Some have come close, but none have quite hit the mark. And the bigger problem?
I was never sure what to change in order to get what I want
. Cookies are fickle and the advice out there is conflicting. Does more sugar make for crisper cookies? What about brown versus white? Does it matter how I incorporate the chocolate chips or whether the flour is blended in or folded? How about the butter: cold, warm, or melted?

So many questions to ask and answers to explore!
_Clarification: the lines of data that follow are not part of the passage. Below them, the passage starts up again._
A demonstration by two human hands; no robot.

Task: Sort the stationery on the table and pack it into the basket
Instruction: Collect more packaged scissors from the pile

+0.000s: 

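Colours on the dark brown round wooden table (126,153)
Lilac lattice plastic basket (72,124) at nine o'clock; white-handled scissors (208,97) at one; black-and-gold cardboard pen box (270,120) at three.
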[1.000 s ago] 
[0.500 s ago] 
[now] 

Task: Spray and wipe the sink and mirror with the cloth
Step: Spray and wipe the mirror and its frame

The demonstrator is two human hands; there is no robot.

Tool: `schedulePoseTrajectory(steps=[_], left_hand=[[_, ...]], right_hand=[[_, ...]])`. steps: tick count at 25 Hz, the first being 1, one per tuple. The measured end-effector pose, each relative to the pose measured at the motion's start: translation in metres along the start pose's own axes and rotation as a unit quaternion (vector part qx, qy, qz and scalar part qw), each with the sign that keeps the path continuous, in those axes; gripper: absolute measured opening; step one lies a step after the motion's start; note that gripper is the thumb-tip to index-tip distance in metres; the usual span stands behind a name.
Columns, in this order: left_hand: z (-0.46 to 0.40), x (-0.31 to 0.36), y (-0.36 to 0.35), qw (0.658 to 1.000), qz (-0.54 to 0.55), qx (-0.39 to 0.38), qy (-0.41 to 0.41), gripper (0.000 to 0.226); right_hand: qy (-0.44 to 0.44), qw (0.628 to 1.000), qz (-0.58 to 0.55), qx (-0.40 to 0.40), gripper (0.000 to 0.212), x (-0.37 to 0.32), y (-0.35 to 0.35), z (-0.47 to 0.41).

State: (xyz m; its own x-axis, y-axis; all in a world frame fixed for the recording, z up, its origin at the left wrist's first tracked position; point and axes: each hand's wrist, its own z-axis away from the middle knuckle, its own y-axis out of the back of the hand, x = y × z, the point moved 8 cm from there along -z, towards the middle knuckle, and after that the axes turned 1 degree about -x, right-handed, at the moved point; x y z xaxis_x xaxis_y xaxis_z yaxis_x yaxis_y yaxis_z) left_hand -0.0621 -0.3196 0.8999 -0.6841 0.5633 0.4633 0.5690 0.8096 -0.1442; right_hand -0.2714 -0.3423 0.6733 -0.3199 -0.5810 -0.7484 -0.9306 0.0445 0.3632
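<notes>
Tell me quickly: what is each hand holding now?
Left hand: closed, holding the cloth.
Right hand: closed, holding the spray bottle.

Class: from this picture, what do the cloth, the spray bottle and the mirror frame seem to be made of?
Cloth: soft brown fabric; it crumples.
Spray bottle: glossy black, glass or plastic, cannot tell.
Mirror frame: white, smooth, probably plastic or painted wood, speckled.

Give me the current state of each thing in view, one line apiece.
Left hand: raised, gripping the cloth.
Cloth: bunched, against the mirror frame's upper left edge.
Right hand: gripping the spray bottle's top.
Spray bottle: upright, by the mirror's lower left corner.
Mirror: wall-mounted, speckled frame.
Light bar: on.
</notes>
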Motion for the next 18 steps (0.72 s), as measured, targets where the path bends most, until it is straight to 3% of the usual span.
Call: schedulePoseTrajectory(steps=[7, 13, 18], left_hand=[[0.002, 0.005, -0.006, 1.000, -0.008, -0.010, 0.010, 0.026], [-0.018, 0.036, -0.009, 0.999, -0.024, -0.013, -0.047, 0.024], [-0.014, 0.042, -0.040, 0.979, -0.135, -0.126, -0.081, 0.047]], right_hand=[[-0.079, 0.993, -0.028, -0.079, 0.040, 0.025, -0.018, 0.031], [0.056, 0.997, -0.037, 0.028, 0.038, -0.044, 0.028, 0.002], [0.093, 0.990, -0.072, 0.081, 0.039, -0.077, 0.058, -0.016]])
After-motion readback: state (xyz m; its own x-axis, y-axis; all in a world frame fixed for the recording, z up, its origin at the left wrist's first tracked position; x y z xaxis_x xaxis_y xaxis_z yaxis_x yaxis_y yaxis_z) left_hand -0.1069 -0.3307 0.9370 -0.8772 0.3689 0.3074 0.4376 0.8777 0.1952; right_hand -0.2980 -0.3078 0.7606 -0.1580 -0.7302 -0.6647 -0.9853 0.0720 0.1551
I made it my goal to test each and every element from ingredients to cooking process, leaving no chocolate chip unturned in my quest for the best. 32 pounds of flour, over 100 individual tests, and 1,536 cookies later, I had my answers.

How Cookies Crumble

Most traditional chocolate chip cookie recipes start with the same basic ingredients and technique: butter and sugar (a mix of white and brown) are creamed together with a touch of vanilla until fluffy, eggs are beaten in one at a time, followed by flour, salt, and some sort of chemical leavening (baking soda, baking powder, or a bit of both). The mixture is combined just until it comes together, then spooned onto a baking sheet and baked.

When you bake a cookie, here's what's going on, step-by-step.

       
•
   
The dough spreads:
. As the butter warms, it slackens. The cookie dough begins to turn more liquid and gradually spreads out.

       
•
   
The edges set:
As the cookie spreads, the edges thin out. This, coupled with the fact that they are fully exposed to the heat of the oven and are constantly reaching hotter areas of the baking pan, causes them to begin to set long before the center of the cookie does.

       
•
   
The cookie rises:
As the butter melts and the cookie's structure loosens, this frees up water, which in turn dissolves baking soda. This baking soda is then able to react with the acidic components of brown sugar, creating gases that cause the cookies to rise up and develop a more open interior structure.

       
•
   
Egg proteins and starches set:
Once they get hot enough, egg proteins and hydrated starches will begin to set in structure, finalizing the shape and size of the finished cookie.

       
•
   
Sugar caramelizes:
At its hottest areas—the edges and the underbelly in direct contact with the baking dish—sugar granules melt together, turning liquidy before starting to caramelize and brown, producing rich, sweet flavors.

       
•
   
The Maillard reaction occurs:
Proteins in the flour and the eggs brown along with the sugar in a process called the Maillard reaction—the same reaction responsible for giving your hamburger or bread a brown crust. It produces nutty, savory, toasted flavors.